Emancipated women, striving for independence, either did not wear tournure at all, or wore small pads instead, while conservative women preferred old-fashioned designs that hampered their movement. The images of working women in shortened dresses of a simplified silhouette can be seen in the paintings of the salon painters (such as the Italian Giovanni Boldini (“Walking in the Park in Naples”, 1884), or James Tissot (“The Ball”, 1880; “On the Thames”, 1882) and the Impressionists (for example, as Auguste Renoir “Dance at Bougival”, 1883, or Manet “A Bar at the Folies-Bergère”, 1883).

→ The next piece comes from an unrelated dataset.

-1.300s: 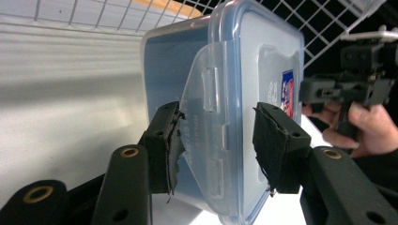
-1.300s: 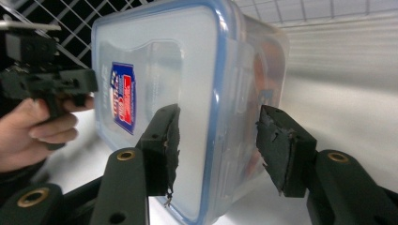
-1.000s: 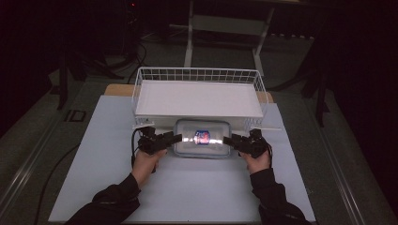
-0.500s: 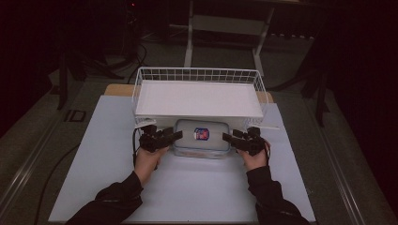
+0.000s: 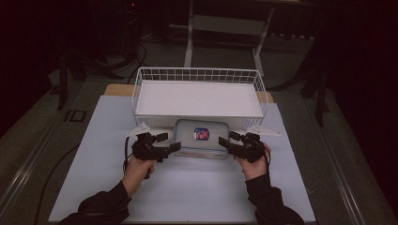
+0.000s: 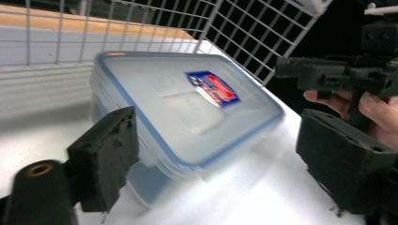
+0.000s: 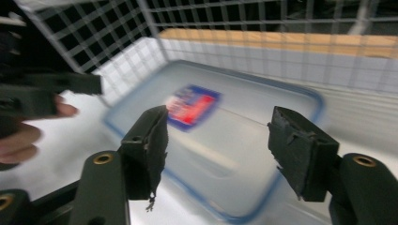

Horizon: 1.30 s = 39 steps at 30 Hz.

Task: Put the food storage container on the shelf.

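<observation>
Clear rectangular plastic container (image 5: 200, 139) with blue-rimmed lid, motion-blurred, far edge hidden beneath white wire basket (image 5: 199, 96). Left gripper (image 5: 167, 142) jaws apart, right gripper (image 5: 226, 141) jaws apart, flanking container ends.

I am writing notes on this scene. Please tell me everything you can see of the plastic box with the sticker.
The plastic box is a flat, rounded rectangle of cloudy clear plastic with a blue seal line around its closed lid. A red and blue sticker sits on the lid. It lies under the white wire basket, partly tucked in. The left tool and right tool stand open at its two ends; contact is unclear.
</observation>
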Motion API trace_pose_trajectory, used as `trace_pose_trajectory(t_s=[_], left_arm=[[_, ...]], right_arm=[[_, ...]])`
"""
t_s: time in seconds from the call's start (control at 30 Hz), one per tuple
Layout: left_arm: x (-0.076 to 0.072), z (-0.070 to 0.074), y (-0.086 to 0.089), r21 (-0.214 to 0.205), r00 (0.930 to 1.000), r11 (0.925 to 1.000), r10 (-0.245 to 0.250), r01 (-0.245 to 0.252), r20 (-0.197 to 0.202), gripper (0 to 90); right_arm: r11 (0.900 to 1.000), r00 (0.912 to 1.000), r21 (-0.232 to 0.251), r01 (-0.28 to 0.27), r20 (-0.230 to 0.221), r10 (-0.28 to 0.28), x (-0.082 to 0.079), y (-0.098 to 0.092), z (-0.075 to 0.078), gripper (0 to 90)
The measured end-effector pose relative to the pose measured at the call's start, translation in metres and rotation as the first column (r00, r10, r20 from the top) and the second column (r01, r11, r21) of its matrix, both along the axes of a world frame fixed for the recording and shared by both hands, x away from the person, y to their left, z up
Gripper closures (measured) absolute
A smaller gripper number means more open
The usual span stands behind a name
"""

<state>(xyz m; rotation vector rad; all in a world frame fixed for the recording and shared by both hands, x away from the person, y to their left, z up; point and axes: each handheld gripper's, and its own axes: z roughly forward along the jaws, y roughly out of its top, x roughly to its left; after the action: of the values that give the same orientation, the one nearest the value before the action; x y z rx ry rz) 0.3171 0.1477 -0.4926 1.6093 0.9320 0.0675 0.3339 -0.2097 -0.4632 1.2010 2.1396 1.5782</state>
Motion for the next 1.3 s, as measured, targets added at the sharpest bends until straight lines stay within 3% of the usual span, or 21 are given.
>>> trace_pose_trajectory(t_s=[0.07, 0.17, 0.23, 0.3, 0.43, 0.57, 0.83, 1.0, 1.3], left_arm=[[-0.007, 0.001, 0.003, -0.017, 0.9996, 0.9996, -0.022, 0.022, -0.018, 4.2], [-0.022, 0.003, 0.007, 0.028, 0.9998, 0.9995, -0.013, 0.013, 0.014, 1.4], [-0.03, 0.005, 0.01, 0.03, 0.9996, 0.9994, -0.019, 0.018, 0.02, 0.1], [-0.038, 0.005, 0.013, 0.02, 0.9994, 0.9995, -0.023, 0.023, 0.025, 0.0], [-0.046, 0.004, 0.017, 0.046, 0.9982, 0.999, -0.007, 0.005, 0.06, 0.0], [-0.046, 0.001, 0.02, 0.053, 0.9972, 0.9985, 0.01, -0.013, 0.074, 0.0], [-0.047, -0.001, 0.019, 0.06, 0.9964, 0.9981, 0.007, -0.013, 0.085, 0.0], [-0.047, -0.002, 0.02, 0.066, 0.9954, 0.9976, 0.017, -0.023, 0.095, 0.0], [-0.046, -0.003, 0.02, 0.076, 0.9946, 0.9968, 0.017, -0.025, 0.102, 0.0]], right_arm=[[0.9997, 0.9998, 0.015, -0.02, -0.002, 0.02, -0.007, 0.004, 0.004, 40.0], [0.9977, 0.9981, 0.036, -0.058, -0.019, 0.059, -0.017, 0.011, 0.004, 43.5], [0.9955, 0.9954, 0.039, -0.086, -0.039, 0.088, -0.022, 0.018, 0.001, 47.2], [0.9933, 0.9919, 0.029, -0.111, -0.058, 0.113, -0.027, 0.026, -0.005, 57.6], [0.9831, 0.98, -0.036, -0.179, -0.094, 0.175, -0.03, 0.041, -0.019, 78.0], [0.9803, 0.978, -0.088, -0.177, -0.127, 0.165, -0.025, 0.049, -0.032, 89.6], [0.9756, 0.9863, -0.168, -0.142, -0.108, 0.125, -0.012, 0.059, -0.04, 90.0], [0.982, 0.9894, -0.154, -0.11, -0.112, 0.093, -0.003, 0.059, -0.042, 90.0], [0.9874, 0.9971, -0.156, -0.027, -0.075, 0.015, 0.022, 0.067, -0.043, 90.0]])
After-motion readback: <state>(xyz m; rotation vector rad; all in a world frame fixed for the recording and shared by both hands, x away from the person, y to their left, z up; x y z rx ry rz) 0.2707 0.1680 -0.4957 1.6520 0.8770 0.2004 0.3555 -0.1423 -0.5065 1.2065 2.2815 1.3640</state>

Working as housekeepers, flower girls, maid, and mastering “male” professions — such as journalism, women began to demand equality, and at the end of the 19th and the beginning of the 20th centuries the suffragists appeared in the United States of America and in Great Britain, whose movement is considered to be “first-wave feminism“. The “second-wave feminism” is considered as ideas and actions related to the women’s liberation movement, which began to develop since the 1960s and advocated the full legal and social equality of men and women. Completion of this stage fell on the late 1980s and influenced fashion and culture in the yuppie environment, where, as we found out, it was not accepted to emphasize gender differences. Was this an effect or a cause — is a topic for another conversation, more complex and controversial, and, probably, has much less to do with fashion for a costume.

80s fashion, as a whole, ceased to insist on a single product for everyone, and designers started off making clothes not for the whole community, but for an individual who chooses a certain style. The culture of yuppies is a good example, the first one of those we are going to get known later.